• [Problem description] All of the data below is to be copied exactly.

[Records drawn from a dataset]
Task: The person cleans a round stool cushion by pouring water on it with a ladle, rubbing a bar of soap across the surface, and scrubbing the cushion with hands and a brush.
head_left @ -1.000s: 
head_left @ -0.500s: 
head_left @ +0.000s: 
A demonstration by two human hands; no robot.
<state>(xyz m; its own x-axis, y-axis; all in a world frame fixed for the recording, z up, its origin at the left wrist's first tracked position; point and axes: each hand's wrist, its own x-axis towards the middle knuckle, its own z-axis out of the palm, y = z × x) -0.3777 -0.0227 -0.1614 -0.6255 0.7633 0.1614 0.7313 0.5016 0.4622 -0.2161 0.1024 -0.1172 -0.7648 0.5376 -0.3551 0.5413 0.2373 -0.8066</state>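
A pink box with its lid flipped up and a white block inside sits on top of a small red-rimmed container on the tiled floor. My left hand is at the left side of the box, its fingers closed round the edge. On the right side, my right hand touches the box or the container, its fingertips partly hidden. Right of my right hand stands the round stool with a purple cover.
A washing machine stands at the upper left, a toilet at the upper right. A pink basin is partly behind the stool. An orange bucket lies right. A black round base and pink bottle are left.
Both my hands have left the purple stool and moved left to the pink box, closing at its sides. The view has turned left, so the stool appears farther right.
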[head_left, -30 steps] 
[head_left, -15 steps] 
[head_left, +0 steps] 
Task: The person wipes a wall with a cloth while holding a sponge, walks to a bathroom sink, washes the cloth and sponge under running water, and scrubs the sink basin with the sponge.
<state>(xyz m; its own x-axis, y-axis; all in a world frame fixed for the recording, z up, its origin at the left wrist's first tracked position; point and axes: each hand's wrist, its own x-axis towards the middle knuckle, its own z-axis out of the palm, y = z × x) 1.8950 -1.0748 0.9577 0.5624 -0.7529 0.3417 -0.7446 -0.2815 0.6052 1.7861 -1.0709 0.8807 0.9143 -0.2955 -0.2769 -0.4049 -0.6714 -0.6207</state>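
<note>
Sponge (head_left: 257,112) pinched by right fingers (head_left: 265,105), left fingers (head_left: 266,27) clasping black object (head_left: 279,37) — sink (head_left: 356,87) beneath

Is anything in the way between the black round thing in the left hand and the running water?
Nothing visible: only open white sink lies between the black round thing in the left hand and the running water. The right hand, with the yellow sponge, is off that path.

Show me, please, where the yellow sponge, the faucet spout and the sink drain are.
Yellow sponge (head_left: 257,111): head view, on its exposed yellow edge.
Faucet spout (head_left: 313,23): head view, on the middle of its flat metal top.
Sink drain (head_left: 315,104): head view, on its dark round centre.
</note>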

• [Exercise result]
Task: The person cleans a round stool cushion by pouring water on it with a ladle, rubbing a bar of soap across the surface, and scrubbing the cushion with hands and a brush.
head_left @ -1.000s: 
head_left @ -0.500s: 
head_left @ +0.000s: 
A demonstration by two human hands; no robot.
<state>(xyz m; its own x-axis, y-axis; all in a world frame fixed for the recording, z up, its origin at the left wrist's first tracked position; point and axes: each hand's wrist, its own x-axis towards the middle knuckle, its own z-axis out of the palm, y = z × x) -0.3777 -0.0227 -0.1614 -0.6255 0.7633 0.1614 0.7313 0.5016 0.4622 -0.2161 0.1024 -0.1172 -0.7648 0.5376 -0.3551 0.5413 0.2373 -0.8066</state>
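A pink box with its lid flipped up and a white block inside sits on top of a small red-rimmed container on the tiled floor. My left hand is at the left side of the box, its fingers closed round the edge. On the right side, my right hand touches the box or the container, its fingertips partly hidden. Right of my right hand stands the round stool with a purple cover.
A washing machine stands at the upper left, a toilet at the upper right. A pink basin is partly behind the stool. An orange bucket lies right. A black round base and pink bottle are left.
Both my hands have left the purple stool and moved left to the pink box, closing at its sides. The view has turned left, so the stool appears farther right.
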[head_left, -30 steps] 
[head_left, -15 steps] 
[head_left, +0 steps] 
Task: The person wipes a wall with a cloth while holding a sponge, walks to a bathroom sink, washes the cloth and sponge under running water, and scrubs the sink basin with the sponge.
<state>(xyz m; its own x-axis, y-axis; all in a world frame fixed for the recording, z up, its origin at the left wrist's first tracked position; point and axes: each hand's wrist, its own x-axis towards the middle knuckle, its own z-axis out of the palm, y = z × x) 1.8950 -1.0748 0.9577 0.5624 -0.7529 0.3417 -0.7446 -0.2815 0.6052 1.7861 -1.0709 0.8807 0.9143 -0.2955 -0.2769 -0.4049 -0.6714 -0.6207</state>
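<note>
Sponge (head_left: 257,112) pinched by right fingers (head_left: 265,105), left fingers (head_left: 266,27) clasping black object (head_left: 279,37) — sink (head_left: 356,87) beneath

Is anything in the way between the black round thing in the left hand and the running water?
Nothing visible: only open white sink lies between the black round thing in the left hand and the running water. The right hand, with the yellow sponge, is off that path.

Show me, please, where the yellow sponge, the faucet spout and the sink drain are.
Yellow sponge (head_left: 257,111): head view, on its exposed yellow edge.
Faucet spout (head_left: 313,23): head view, on the middle of its flat metal top.
Sink drain (head_left: 315,104): head view, on its dark round centre.
</note>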

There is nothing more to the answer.